Medicare is changing the way it pays for seniors’ knee and hip replacements. That change could be awfully painful for patients.
The new payment scheme pits doctors and patients against one another by punishing providers for excess costs — and rewarding them for denying access to more expensive, potentially better options for care. What’s more, past experiments with payment reforms like this one have failed to achieve their cost reduction objective.
Medicare launched this new “bundled” payment system in April. The program will pay surgeons, therapists and rehab facilities at about 800 hospitals in 67 metropolitan areas upfront for knee and hip replacement surgeries, as in the past.
But at the end of the year, the feds will calculate the average per-patient cost for each episode of care. If that figure comes in below a preset cap, the hospital gets a bonus. If it exceeds that cap, it faces a penalty.
Medicare officials are calling this move revolutionary. Health and Human Services Secretary Sylvia M. Burwell praised it as “one of the most important steps we will take to improve the quality and value of care for hundreds of thousands of Americans.” The Centers for Medicare and Medicaid Services predict that the model will save $343 million over the next five years.

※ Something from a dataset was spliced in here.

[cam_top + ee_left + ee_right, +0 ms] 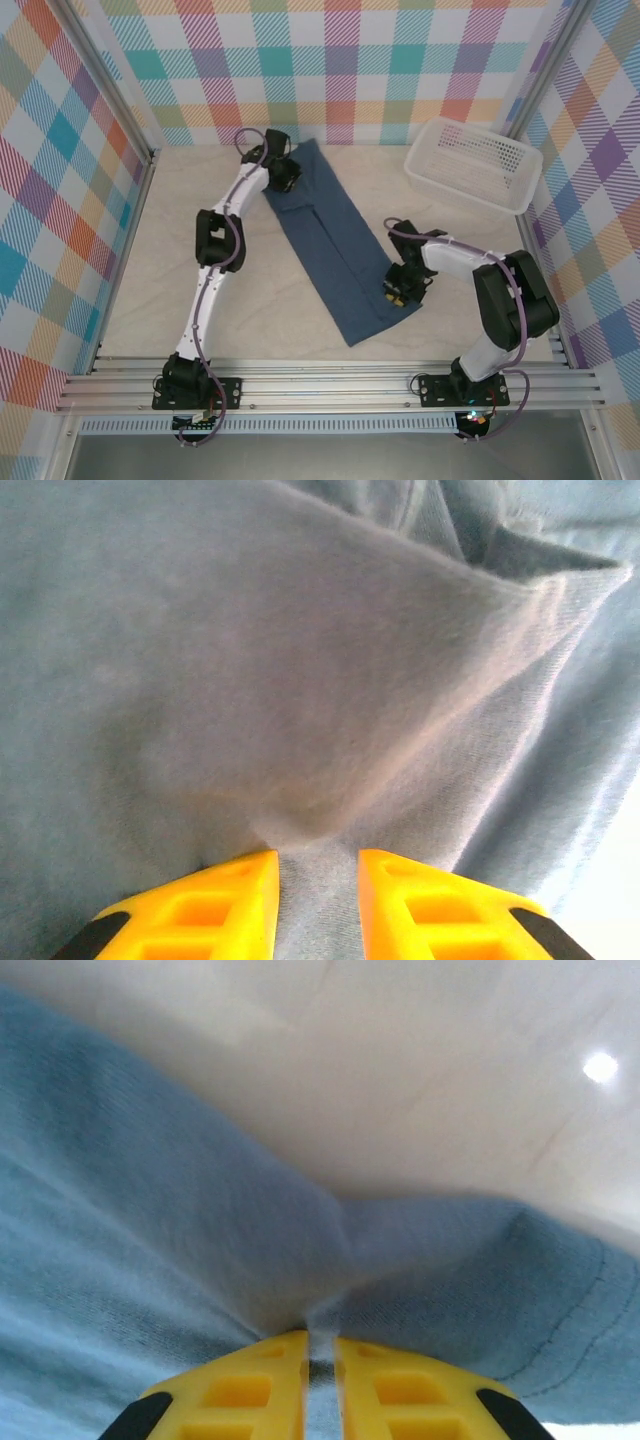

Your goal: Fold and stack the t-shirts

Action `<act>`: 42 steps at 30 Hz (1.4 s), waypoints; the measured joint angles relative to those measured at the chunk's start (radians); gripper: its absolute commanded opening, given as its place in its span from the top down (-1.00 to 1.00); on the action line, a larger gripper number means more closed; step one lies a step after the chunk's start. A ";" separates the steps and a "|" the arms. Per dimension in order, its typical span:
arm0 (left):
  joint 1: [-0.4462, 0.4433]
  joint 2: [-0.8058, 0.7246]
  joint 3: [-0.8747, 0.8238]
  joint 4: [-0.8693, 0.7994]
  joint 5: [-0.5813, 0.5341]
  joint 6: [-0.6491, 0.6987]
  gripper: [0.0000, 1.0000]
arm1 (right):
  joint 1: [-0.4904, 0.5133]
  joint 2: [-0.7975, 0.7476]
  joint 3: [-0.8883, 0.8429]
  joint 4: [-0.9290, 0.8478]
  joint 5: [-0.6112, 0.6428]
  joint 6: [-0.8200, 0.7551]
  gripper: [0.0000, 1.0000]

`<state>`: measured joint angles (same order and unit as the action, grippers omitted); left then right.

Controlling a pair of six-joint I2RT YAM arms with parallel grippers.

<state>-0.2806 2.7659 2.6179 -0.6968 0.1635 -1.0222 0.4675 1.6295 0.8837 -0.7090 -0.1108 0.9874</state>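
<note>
The slate-blue t-shirt (335,250) lies on the pale table (160,260) folded into a long narrow strip, and it runs on a slant from one pincer to the other. The left pincer (283,172) sits down on the far end of that strip, at the end of its outstretched arm. From the left wrist camera its two yellow fingers (215,905) stand a narrow way apart with cloth running between them, so it has hold of the t-shirt. Just ahead of its fingertips the fabric rises in a soft tented fold that runs out to a point up and to the right, with looser creases beyond it. The right pincer (398,290) is at the strip's near end, on the edge facing its own arm, which bends back on itself to reach it. From the right wrist camera its yellow fingers (390,1380) are drawn almost together with a thin gather of cloth pinched in the slit between them, so it too grips the t-shirt. The fabric spreads away to both sides of that pinch. A stitched hem line shows to the right of the fingers, and past the cloth's edge, straight ahead of them, lies bare table. Well beyond the right pincer, in the far right corner of the table, stands a white perforated plastic basket (460,188), apart from the shirt.
</note>
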 measured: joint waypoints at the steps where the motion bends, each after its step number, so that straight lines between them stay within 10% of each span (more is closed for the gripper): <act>1: -0.014 0.016 0.021 0.014 0.006 -0.011 0.45 | 0.030 0.000 -0.002 0.001 -0.007 0.022 0.68; 11: -0.106 0.043 0.029 0.119 0.031 -0.089 0.42 | 0.283 0.127 0.115 0.007 -0.132 0.240 0.66; 31: 0.005 0.089 0.080 0.187 0.146 -0.079 0.24 | 0.300 0.074 0.002 0.211 -0.259 0.608 0.59; 42: 0.005 0.023 0.087 0.075 0.080 0.001 -0.14 | 0.298 -0.042 0.058 0.086 -0.128 0.631 0.17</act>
<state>-0.2760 2.7888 2.7052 -0.6220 0.2440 -1.0210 0.7650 1.5875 0.9421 -0.6231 -0.2390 1.6180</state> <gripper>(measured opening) 0.559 0.396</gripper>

But previous bundled payment efforts haven’t delivered the savings they promised.
In 2010, several California hospitals tried switching to bundled payments. They failed miserably. Three of the original six insurers withdrew when they concluded that they wouldn’t realize any cost-savings. Six of the eight participating hospitals dropped out after determining that bundled payments wouldn’t improve quality or lower costs. The initiative involved far too much bureaucratic red tape.
Medicare has its own record of failed experiments with bundled payments. In 2009, CMS conducted a demonstration project involving 12 New Jersey hospitals. Ultimately, the program had no effect on costs or quality of care.

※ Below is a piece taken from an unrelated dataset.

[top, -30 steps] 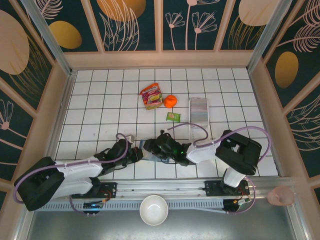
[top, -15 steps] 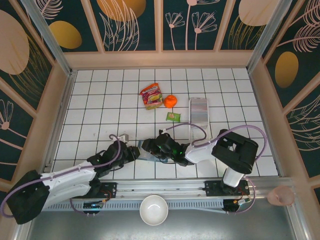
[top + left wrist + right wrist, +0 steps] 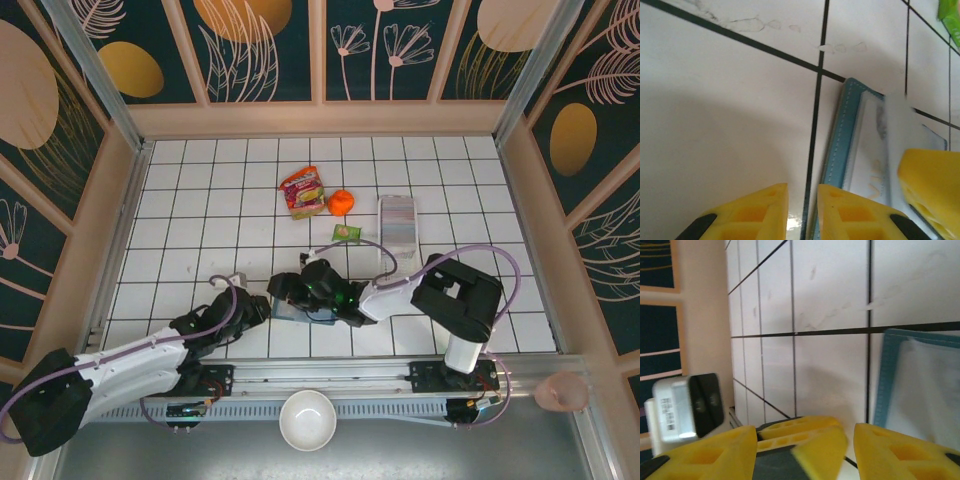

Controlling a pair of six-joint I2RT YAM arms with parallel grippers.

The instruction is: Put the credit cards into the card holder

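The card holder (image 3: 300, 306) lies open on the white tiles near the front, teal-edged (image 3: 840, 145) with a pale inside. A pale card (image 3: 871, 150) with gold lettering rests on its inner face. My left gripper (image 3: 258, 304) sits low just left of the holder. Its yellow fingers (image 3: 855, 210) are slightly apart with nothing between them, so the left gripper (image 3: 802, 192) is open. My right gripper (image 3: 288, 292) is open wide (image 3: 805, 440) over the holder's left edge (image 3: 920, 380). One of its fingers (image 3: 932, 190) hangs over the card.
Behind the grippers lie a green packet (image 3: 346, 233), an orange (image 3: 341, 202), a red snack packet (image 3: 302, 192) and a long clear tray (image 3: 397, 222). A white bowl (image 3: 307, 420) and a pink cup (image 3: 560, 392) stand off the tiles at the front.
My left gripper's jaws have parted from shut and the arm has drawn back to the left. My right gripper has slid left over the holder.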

The same year, CMS rolled out another bundled payment scheme for cardiac and orthopedic surgery. A 2013 study found some initial savings. But nearly half of them were eaten up by higher levels of spending after patients left the hospital.
There’s reason to believe this new attempt to make bundled payments work will fail as well.
Most hospitals aren’t prepared for them. Participating hospitals gave themselves a readiness score of 55 out of 100 for the new bundled payment system in an online survey. Sixty percent of the hospitals in the regions are likely to face penalties this year under the new system, according to Avalere Health.
To avoid those penalties, hospitals will likely push patients to go home after surgery, even if more expensive post-op care is what they need to fully recover.
Despite the checkered history of bundled payments, federal officials hope that the new knee-and-hip scheme is just the beginning. HHS recently proposed a plan that would pay 20,000 doctors a monthly fee per Medicare patient, plus incentives that the docs might have to repay if they don’t meet “quality and utilization metrics.” An HHS official says that this “model represents the future of health care that we’re striving towards.”
It’s meant as a boast. But patients should take it as a warning. Bundled payments give doctors a strong financial disincentive to treat sicker patients or provide high-cost care, even if it’s necessary.
Federal officials should abandon these misguided bundled payment programs before they devastate patient care further.